### Description of the task
Among the lines of the material below, how many carry the word "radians"? Only the number is wanted.

### Recorded data
- Opening Delimiter -

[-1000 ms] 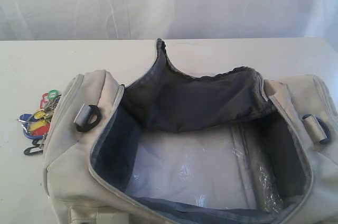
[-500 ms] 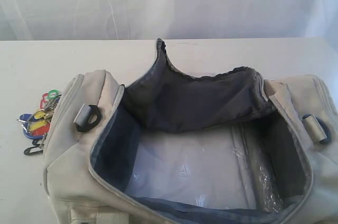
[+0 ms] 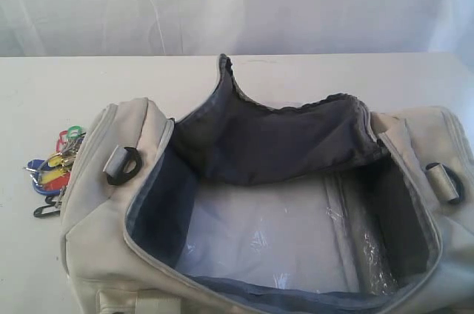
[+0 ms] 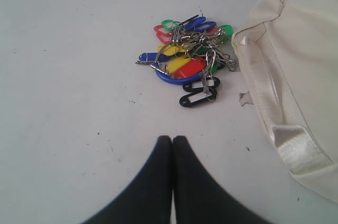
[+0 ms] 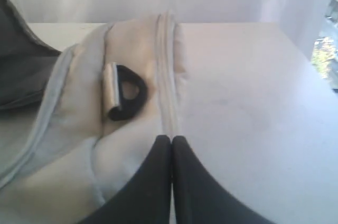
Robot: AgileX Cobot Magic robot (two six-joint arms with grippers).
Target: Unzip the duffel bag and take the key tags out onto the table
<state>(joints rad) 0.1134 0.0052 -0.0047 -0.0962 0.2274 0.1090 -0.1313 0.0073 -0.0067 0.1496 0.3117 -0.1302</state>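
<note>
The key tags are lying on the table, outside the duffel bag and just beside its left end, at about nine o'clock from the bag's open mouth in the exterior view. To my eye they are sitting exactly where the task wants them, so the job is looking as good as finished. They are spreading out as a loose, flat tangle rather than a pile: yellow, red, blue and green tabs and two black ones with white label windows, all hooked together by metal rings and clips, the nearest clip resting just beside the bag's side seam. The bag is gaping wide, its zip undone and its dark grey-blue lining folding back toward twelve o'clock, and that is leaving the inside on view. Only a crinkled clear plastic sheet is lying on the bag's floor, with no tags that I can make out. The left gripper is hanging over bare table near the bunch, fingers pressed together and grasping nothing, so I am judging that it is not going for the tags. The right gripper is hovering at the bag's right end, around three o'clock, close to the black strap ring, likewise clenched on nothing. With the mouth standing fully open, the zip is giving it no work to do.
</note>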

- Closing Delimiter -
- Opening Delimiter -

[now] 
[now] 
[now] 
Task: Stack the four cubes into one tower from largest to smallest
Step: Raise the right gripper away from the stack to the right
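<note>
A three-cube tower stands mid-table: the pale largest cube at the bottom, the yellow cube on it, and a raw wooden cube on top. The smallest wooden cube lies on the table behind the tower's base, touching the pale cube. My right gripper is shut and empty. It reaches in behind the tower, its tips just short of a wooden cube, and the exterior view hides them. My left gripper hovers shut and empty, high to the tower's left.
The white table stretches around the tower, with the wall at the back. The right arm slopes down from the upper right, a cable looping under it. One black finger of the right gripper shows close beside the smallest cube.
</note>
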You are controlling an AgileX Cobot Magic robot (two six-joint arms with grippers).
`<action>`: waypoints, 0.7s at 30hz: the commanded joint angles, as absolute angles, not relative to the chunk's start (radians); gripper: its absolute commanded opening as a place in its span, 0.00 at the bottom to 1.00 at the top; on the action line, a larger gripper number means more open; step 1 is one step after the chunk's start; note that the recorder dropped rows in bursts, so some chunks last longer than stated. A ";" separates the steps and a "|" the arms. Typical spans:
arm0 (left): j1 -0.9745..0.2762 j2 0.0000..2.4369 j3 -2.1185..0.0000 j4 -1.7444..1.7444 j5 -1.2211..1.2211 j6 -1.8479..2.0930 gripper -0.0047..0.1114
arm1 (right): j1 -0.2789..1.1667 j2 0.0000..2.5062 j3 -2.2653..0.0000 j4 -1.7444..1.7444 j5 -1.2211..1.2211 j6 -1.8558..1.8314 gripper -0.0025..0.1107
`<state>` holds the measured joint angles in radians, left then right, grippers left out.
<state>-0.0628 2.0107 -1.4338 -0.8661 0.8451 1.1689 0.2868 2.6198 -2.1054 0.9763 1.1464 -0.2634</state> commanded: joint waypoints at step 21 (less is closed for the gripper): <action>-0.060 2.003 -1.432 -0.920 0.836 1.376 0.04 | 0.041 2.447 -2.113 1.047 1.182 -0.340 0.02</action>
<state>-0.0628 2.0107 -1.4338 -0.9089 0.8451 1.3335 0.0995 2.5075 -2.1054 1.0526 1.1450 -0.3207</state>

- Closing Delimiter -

### Task solution
2